▶ [Exercise goal]: The complete listing below should be transcribed precisely.

▶ [Data for processing]:
----------

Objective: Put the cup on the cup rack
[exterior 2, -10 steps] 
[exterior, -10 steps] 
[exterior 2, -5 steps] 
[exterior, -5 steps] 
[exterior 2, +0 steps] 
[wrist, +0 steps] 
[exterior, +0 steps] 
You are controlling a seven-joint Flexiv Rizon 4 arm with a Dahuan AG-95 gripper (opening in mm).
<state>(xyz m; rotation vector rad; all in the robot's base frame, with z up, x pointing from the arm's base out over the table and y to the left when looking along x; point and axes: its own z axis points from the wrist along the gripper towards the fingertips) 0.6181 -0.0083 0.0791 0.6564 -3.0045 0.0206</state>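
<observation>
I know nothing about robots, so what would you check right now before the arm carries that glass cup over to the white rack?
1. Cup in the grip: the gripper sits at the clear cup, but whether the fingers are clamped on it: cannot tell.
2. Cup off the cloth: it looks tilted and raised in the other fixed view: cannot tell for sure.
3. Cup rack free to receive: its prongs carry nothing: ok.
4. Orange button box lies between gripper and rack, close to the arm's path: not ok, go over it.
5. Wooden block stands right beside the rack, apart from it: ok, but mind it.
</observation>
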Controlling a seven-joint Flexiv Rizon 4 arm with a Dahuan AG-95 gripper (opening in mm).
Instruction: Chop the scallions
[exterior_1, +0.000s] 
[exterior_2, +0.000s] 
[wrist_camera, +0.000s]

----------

▶ [Solution for this problem]:
Objective: Put the cup on the cup rack
[exterior 2, -10 steps] 
[exterior, -10 steps] 
[exterior 2, -5 steps] 
[exterior, -5 steps] 
[exterior 2, +0 steps] 
[wrist, +0 steps] 
[exterior, +0 steps] 
You are controlling a seven-joint Flexiv Rizon 4 arm with a Dahuan AG-95 gripper (opening in mm).
<state>(xyz m; rotation vector rad; all in the robot's base frame, with z up, x pointing from the arm's base out over the table and y to the left when looking along x; point and axes: its own z axis points from the wrist along the gripper towards the fingertips) 0.6181 -0.0083 0.0791 0.6564 -3.0045 0.0206</state>
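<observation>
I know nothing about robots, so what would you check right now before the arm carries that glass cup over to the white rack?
1. Cup in the grip: the gripper sits at the clear cup, but whether the fingers are clamped on it: cannot tell.
2. Cup off the cloth: it looks tilted and raised in the other fixed view: cannot tell for sure.
3. Cup rack free to receive: its prongs carry nothing: ok.
4. Orange button box lies between gripper and rack, close to the arm's path: not ok, go over it.
5. Wooden block stands right beside the rack, apart from it: ok, but mind it.
</observation>
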Controlling a seven-joint Flexiv Rizon 4 arm with a Dahuan AG-95 gripper (opening in mm).
Instruction: Chop the scallions
[exterior_1, +0.000s] 
[exterior_2, +0.000s] 
[wrist_camera, +0.000s]

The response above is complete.